* _INSTRUCTIONS TO FOLLOW_:
Using the listing below, please gather every line containing the word "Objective".

◆ ◆ ◆ ◆

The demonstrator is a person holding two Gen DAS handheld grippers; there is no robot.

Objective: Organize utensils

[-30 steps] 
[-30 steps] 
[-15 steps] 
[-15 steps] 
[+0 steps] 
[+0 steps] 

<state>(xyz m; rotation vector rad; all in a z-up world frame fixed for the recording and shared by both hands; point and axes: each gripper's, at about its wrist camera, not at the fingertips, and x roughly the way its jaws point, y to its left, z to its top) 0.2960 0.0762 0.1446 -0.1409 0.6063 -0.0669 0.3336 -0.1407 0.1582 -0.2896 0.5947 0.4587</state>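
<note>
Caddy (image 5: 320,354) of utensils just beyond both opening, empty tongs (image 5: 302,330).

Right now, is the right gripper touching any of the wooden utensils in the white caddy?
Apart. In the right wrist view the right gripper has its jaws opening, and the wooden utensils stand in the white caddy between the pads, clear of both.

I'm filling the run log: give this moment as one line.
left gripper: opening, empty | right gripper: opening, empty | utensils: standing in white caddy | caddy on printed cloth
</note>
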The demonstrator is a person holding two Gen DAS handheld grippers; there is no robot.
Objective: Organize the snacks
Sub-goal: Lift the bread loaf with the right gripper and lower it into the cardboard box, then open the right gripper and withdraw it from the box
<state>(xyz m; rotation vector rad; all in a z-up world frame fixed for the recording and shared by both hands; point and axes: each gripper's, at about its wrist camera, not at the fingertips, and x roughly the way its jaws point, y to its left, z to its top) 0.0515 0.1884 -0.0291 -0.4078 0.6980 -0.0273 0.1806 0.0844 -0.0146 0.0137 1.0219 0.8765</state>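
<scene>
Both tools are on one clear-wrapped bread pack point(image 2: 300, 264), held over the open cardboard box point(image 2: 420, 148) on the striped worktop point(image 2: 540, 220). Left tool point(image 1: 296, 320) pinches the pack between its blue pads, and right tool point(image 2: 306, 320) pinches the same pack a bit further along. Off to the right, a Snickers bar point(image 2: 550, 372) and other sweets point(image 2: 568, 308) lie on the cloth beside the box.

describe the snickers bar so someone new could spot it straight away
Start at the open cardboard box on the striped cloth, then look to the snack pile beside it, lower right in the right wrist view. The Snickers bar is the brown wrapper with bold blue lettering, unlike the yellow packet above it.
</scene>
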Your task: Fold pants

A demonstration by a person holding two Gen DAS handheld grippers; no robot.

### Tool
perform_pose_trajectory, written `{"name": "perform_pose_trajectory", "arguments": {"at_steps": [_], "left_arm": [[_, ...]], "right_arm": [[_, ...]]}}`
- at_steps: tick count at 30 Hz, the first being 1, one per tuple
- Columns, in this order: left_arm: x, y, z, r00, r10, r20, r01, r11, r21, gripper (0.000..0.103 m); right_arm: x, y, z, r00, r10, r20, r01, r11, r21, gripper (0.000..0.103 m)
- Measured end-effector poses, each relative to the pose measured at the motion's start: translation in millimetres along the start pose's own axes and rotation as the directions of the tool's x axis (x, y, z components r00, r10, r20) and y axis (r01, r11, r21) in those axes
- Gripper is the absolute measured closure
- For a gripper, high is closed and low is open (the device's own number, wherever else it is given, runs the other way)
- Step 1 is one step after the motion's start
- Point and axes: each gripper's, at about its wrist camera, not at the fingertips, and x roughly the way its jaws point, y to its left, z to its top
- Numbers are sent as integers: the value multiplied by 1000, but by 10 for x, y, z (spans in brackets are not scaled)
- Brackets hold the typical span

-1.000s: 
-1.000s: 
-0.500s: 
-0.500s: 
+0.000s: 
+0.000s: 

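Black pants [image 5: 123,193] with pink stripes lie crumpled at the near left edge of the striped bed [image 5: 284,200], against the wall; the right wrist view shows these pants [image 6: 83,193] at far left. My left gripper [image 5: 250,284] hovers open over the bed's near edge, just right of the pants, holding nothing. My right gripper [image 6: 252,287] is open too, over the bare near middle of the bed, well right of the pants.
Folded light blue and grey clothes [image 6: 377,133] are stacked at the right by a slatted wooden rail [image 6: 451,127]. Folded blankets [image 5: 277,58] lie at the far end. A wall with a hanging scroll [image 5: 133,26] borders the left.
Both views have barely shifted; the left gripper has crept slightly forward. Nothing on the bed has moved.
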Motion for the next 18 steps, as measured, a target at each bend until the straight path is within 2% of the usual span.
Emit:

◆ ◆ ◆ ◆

* _RESPONSE AREA_:
Objective: Organize utensils
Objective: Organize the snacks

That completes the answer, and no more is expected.